Director: Joel and Ethan Coen
With every passing day, I seem to grow more fond of the Coen Brothers’ whimsical take on the Golden era of Hollywood. HAIL, CAESAR! is a one-of-a-kind experience, a film that willfully avoids screenwriting rules, builds up an enormous ensemble, hardly ties off any loose ends, removes entire characters in the editing room, and still exudes a charm that other directors would kill to channel. The fact of the matter is that HAIL, CAESAR! is exactly the type of comedy that one has a hard time appreciating early in the year. It is only through the release of countless lazily written comedies and improv-laden Apatow films that one can really begin to admire the Coens’ devotion to dialogue. Where it stands in the duo’s greater catalogue is up for debate. Some hail HAIL, CAESAR! as a modern marvel of self-reflection, while others enjoy it as a one-off greatest hits compilation. Whatever the case, it’s ecstasy.
1. KNIGHT OF CUPS
Director: Terrence Malick
Genre: Drama, Experimental
I’ll go on record to admit that reviewing any Terrence Malick film on the day of its release is not only a disservice to the filmmaker’s daring process, but also gravely pessimistic. If watching the American auteur’s catalogue has taught me anything, it’s that no Malick film can be fully appreciated upon first viewing. While some are more readily transparent than others through their inherent accessibility (take THE THIN RED LINE as a case in point), one must accept Malick’s emotional depth. This is not a filmmaker who directs on a whim. No film is a quick escape. As such, one must let a film like KNIGHT OF CUPS simmer. And boy did it grow on me with time. Perhaps it’s the lucid, lyrical reality that Malick operates in, but his poetics, especially those that he has been practicing since THE TREE OF LIFE, mark a distinct cinematic style where no single scene is actually embedded into my brain. Instead, I have a cavalcade of emotions seared into my retina, temporally indeterminate, and fluctuating like a dream. Malick is a pastor for the digital age, and though KNIGHT OF CUPS may not be the film for me (my point still stands that it frankly feels too alienating for just about anyone), there is a density to the filmmaking that is breathtakingly fresh.
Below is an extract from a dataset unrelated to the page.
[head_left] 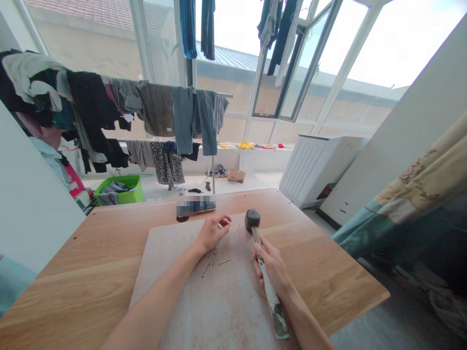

Surprised to see ‘Everybody Wants Some!!’ on this list, I saw it late in the year and was caught completely off guard when it turned out to be a very smart comedy about social identity and the absurdity of trying to fit in (and perhaps that it’s really just a vehicle to get laid). It’s one I immediately liked and recognized as worthy of looking closer in the future, has plenty of differences between those other iterations you mentioned that it emulates. And Linklater hasn’t impressed you since Before Midnight? He’s only made 1 movie in between haha. I do agree that the Before trilogy, not Boyhood, is his opus, still am a big fan of Boyhood as well though
But I love the ‘fine wine’ concept, very often films don’t get to me at all until much later down the road, after top 10 lists and awards are long completed. Good stuff!